The heart is a pump, usually beating about 60 to 100 times per minute. With each heartbeat, the heart sends blood throughout our bodies, carrying oxygen to every cell. After delivering the oxygen, the blood returns to the heart. The heart then sends the blood to the lungs to pick up more oxygen. This cycle repeats over and over again.
The circulatory system is made up of blood vessels that carry blood away from and towards the heart. Arteries carry blood away from the heart and veins carry blood back to the heart.
The circulatory system carries oxygen, nutrients, and hormones to cells, and removes waste products, like carbon dioxide. These roadways travel in one direction only, to keep things going where they should.
The heart has four chambers — two on top and two on bottom:
The two bottom chambers are the right ventricle and the left ventricle. These pump blood out of the heart. A wall called the interventricular septum is between the two ventricles.
The two top chambers are the right atrium and the left atrium. They receive the blood entering the heart. A wall called the interatrial septum is between the atria.
The atria are separated from the ventricles by the atrioventricular valves:
The tricuspid valve separates the right atrium from the right ventricle.
The mitral valve separates the left atrium from the left ventricle.
Two valves also separate the ventricles from the large blood vessels that carry blood leaving the heart:
The pulmonic valve is between the right ventricle and the pulmonary artery, which carries blood to the lungs.
The aortic valve is between the left ventricle and the aorta, which carries blood to the body.
What Are the Parts of the Circulatory System?
Two pathways come from the heart:
The pulmonary circulation is a short loop from the heart to the lungs and back again.
The systemic circulation carries blood from the heart to all the other parts of the body and back again.
In pulmonary circulation:
The pulmonary artery is a big artery that comes from the heart. It splits into two main branches, and brings blood from the heart to the lungs. At the lungs, the blood picks up oxygen and drops off carbon dioxide. The blood then returns to the heart through the pulmonary veins.
In systemic circulation:
Next, blood that returns to the heart has picked up lots of oxygen from the lungs. So it can now go out to the body. The aorta is a big artery that leaves the heart carrying this oxygenated blood. Branches off of the aorta send blood to the muscles of the heart itself, as well as all other parts of the body. Like a tree, the branches gets smaller and smaller as they get farther from the aorta.
At each body part, a network of tiny blood vessels called capillaries connects the very small artery branches to very small veins. The capillaries have very thin walls, and through them, nutrients and oxygen are delivered to the cells. Waste products are brought into the capillaries.

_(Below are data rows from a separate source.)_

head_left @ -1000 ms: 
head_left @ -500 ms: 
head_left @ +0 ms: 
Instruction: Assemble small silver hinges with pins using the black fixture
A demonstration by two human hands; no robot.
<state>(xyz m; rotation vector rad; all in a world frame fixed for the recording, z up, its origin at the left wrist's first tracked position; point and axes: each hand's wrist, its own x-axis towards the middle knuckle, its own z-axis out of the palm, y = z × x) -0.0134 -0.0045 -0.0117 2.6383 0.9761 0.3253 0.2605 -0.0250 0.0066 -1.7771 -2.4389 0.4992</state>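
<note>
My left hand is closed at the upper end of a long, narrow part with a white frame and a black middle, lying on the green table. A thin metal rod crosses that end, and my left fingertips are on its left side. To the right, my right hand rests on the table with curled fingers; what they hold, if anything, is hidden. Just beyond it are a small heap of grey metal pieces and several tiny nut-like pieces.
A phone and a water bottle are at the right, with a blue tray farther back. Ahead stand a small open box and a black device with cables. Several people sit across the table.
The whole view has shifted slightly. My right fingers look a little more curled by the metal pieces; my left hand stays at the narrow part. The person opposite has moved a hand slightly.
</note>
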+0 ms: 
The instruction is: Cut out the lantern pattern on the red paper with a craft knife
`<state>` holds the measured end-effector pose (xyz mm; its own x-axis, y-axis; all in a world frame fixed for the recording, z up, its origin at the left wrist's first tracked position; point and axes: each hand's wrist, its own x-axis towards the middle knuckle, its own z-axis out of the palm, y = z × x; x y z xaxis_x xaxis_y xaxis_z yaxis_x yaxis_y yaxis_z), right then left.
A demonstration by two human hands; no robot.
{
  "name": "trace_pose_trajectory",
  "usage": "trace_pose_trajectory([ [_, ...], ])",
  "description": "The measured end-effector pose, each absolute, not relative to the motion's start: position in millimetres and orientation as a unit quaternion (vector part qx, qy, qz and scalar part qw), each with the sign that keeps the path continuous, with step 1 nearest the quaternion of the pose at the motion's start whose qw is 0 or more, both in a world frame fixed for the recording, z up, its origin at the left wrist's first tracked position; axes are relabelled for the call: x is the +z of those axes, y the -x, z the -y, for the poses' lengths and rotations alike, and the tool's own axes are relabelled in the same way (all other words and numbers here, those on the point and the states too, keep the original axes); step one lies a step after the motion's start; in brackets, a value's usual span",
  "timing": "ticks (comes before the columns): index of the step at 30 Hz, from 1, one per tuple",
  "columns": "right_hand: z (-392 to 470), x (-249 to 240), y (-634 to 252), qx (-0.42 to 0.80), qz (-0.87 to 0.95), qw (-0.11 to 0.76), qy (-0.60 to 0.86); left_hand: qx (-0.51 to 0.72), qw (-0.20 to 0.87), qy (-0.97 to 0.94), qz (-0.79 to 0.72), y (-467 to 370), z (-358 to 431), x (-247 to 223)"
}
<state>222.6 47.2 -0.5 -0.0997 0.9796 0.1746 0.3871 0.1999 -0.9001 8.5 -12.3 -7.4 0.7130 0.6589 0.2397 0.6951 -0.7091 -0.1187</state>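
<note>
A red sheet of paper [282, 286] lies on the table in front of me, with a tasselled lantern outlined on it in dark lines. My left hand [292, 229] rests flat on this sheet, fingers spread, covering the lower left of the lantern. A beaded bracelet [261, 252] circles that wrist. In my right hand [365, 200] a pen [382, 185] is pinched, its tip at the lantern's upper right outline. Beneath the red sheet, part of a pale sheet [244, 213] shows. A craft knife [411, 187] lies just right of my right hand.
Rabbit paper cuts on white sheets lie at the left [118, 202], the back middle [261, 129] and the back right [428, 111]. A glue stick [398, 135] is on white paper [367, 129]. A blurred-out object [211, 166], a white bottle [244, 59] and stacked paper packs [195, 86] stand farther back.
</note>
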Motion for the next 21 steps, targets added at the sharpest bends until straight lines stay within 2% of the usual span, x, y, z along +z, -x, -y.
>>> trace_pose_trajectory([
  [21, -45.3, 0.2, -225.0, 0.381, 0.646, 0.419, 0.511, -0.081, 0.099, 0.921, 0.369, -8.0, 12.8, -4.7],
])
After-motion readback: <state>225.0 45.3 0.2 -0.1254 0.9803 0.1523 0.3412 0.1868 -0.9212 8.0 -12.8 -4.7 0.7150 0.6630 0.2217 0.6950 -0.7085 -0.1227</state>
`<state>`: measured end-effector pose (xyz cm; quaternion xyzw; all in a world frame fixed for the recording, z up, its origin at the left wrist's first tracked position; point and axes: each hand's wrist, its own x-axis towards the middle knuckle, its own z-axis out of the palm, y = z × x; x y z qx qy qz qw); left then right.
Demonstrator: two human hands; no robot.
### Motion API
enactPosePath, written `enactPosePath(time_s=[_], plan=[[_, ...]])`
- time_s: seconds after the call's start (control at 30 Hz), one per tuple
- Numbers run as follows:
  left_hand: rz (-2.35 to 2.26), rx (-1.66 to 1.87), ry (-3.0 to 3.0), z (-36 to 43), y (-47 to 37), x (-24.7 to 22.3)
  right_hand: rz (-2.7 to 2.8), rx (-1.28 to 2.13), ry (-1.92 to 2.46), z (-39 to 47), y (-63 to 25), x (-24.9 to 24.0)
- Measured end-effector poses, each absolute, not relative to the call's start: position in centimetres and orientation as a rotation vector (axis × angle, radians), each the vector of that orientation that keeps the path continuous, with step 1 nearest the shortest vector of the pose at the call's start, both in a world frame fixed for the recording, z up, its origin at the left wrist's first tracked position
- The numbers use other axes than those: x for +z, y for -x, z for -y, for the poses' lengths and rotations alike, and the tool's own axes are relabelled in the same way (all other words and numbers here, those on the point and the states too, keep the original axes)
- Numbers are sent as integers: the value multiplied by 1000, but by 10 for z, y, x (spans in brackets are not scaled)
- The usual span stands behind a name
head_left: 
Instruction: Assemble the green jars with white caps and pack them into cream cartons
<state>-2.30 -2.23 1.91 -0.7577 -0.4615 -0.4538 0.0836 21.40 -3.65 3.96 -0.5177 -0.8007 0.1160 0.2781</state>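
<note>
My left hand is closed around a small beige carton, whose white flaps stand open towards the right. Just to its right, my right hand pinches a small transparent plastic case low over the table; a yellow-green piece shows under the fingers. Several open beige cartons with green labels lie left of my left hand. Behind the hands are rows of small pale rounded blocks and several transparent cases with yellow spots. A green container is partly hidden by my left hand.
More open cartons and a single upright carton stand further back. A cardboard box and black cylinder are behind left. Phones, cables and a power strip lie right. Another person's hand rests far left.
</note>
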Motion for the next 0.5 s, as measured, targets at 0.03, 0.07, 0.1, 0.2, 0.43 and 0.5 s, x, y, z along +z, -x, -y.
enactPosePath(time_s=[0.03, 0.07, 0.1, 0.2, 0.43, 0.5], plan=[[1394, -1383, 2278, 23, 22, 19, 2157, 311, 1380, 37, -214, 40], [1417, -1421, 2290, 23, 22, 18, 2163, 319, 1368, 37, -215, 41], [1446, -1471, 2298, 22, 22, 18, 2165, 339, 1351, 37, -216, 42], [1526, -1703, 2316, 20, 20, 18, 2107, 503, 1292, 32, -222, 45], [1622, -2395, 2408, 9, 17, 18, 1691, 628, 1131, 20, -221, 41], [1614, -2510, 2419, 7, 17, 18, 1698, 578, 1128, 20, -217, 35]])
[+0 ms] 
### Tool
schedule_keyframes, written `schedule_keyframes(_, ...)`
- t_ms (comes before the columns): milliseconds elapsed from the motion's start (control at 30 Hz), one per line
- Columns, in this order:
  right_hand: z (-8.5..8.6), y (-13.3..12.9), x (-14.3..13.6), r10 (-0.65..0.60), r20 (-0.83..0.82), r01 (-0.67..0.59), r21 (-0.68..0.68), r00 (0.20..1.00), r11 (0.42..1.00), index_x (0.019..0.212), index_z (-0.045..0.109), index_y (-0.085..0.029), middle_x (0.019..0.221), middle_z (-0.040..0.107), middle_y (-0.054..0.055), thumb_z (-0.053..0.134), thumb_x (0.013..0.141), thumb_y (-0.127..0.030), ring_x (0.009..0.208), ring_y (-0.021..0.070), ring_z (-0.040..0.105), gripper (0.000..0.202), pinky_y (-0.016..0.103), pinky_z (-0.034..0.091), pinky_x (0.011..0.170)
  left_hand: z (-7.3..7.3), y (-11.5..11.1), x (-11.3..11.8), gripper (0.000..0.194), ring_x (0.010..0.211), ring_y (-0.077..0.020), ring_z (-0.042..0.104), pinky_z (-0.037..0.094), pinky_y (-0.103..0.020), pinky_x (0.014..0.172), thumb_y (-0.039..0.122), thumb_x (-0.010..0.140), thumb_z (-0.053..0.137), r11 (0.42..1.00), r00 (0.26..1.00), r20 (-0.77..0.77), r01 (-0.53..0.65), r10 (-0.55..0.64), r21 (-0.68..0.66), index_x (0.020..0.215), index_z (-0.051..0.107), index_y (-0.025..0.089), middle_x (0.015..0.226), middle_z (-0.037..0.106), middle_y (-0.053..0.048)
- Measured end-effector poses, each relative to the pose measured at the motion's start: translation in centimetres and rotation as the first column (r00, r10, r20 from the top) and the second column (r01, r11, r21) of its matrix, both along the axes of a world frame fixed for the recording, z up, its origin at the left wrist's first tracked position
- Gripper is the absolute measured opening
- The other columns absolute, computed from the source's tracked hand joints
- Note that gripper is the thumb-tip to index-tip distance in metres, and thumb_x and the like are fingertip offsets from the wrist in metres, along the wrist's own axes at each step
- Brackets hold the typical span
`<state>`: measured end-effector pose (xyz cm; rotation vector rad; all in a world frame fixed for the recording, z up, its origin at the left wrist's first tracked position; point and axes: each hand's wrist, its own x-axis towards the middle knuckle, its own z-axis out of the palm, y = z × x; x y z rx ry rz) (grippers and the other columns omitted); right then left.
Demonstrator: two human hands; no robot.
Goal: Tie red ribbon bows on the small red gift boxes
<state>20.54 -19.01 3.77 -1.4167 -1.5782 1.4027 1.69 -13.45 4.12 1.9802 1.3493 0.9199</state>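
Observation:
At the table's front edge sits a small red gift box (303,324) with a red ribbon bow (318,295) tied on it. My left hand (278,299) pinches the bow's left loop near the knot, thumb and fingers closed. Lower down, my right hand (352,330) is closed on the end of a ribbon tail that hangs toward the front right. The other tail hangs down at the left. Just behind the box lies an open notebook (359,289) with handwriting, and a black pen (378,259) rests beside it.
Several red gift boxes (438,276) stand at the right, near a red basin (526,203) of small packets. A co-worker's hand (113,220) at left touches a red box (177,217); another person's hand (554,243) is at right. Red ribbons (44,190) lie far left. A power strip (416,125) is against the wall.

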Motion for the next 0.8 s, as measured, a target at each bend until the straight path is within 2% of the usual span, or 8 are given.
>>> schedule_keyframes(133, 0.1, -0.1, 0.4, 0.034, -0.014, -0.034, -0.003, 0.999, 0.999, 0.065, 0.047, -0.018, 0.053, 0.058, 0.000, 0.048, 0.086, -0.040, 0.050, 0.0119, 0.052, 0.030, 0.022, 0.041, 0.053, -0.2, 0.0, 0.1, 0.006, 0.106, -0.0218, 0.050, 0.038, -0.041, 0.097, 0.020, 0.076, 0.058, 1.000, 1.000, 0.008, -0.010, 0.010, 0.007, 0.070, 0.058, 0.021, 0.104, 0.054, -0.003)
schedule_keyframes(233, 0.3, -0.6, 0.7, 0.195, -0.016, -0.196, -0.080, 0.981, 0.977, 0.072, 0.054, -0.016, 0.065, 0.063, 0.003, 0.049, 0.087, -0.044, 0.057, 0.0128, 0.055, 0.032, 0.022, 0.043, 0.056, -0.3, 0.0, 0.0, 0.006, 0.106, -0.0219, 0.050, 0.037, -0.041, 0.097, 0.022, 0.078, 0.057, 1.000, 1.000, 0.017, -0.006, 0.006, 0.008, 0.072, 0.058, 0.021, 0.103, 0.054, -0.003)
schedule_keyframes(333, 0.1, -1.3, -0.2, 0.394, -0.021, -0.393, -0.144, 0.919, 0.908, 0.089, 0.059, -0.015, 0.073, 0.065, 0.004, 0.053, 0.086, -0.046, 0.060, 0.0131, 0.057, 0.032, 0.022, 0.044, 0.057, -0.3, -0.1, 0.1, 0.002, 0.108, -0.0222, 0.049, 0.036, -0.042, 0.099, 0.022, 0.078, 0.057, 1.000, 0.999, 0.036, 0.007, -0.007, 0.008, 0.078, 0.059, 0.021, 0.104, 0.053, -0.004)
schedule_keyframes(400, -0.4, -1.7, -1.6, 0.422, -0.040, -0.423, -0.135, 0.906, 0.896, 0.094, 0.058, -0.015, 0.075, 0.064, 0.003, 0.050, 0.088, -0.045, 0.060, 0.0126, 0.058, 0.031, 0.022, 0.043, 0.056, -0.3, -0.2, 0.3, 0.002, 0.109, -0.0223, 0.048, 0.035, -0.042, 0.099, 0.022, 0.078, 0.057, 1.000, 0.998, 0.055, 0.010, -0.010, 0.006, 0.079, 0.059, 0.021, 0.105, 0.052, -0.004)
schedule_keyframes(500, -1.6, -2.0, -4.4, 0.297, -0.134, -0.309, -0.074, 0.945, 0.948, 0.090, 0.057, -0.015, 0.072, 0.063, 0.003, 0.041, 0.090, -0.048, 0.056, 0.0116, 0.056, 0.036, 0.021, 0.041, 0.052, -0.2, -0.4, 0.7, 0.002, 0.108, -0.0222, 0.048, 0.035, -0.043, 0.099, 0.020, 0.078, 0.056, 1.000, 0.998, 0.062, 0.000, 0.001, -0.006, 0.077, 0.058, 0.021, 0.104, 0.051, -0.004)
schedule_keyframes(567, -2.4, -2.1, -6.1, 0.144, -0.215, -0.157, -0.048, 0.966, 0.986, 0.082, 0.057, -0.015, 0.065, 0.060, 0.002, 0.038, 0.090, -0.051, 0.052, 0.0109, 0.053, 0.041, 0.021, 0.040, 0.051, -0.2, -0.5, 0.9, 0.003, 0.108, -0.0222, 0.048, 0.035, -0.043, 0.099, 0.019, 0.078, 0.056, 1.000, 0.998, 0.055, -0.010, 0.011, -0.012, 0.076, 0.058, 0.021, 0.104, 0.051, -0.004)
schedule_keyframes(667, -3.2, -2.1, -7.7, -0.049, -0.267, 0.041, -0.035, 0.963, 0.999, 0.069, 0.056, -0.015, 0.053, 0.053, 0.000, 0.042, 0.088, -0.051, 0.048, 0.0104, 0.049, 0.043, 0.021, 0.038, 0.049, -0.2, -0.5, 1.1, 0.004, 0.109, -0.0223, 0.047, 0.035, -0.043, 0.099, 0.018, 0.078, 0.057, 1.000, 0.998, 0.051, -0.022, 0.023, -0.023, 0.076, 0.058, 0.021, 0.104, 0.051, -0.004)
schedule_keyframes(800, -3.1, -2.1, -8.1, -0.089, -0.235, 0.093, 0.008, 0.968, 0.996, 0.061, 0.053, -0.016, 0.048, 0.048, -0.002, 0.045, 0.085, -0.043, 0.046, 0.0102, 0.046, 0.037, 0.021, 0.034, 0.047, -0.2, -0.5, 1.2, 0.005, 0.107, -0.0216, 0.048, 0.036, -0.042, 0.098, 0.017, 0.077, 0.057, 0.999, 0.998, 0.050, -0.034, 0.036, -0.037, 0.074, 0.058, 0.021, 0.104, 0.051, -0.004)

Capillaries then lead into small veins. Small veins lead to larger and larger veins as the blood approaches the heart. Valves in the veins keep blood flowing in the correct direction. Two large veins that lead into the heart are the superior vena cava and inferior vena cava. (The terms superior and inferior don't mean that one vein is better than the other, but that they're located above and below the heart.)
Once the blood is back in the heart, it needs to re-enter the pulmonary circulation and go back to the lungs to drop off the carbon dioxide and pick up more oxygen.
How Does the Heart Beat?
The heart gets messages from the body that tell it when to pump more or less blood depending on a person's needs. For example, when you're sleeping, it pumps just enough to provide for the lower amounts of oxygen needed by your body at rest. But when you're exercising, the heart pumps faster so that your muscles get more oxygen and can work harder.
How the heart beats is controlled by a system of electrical signals in the heart. The sinus (or sinoatrial) node is a small area of tissue in the wall of the right atrium. It sends out an electrical signal to start the contracting (pumping) of the heart muscle. This node is called the pacemaker of the heart because it sets the rate of the heartbeat and causes the rest of the heart to contract in its rhythm.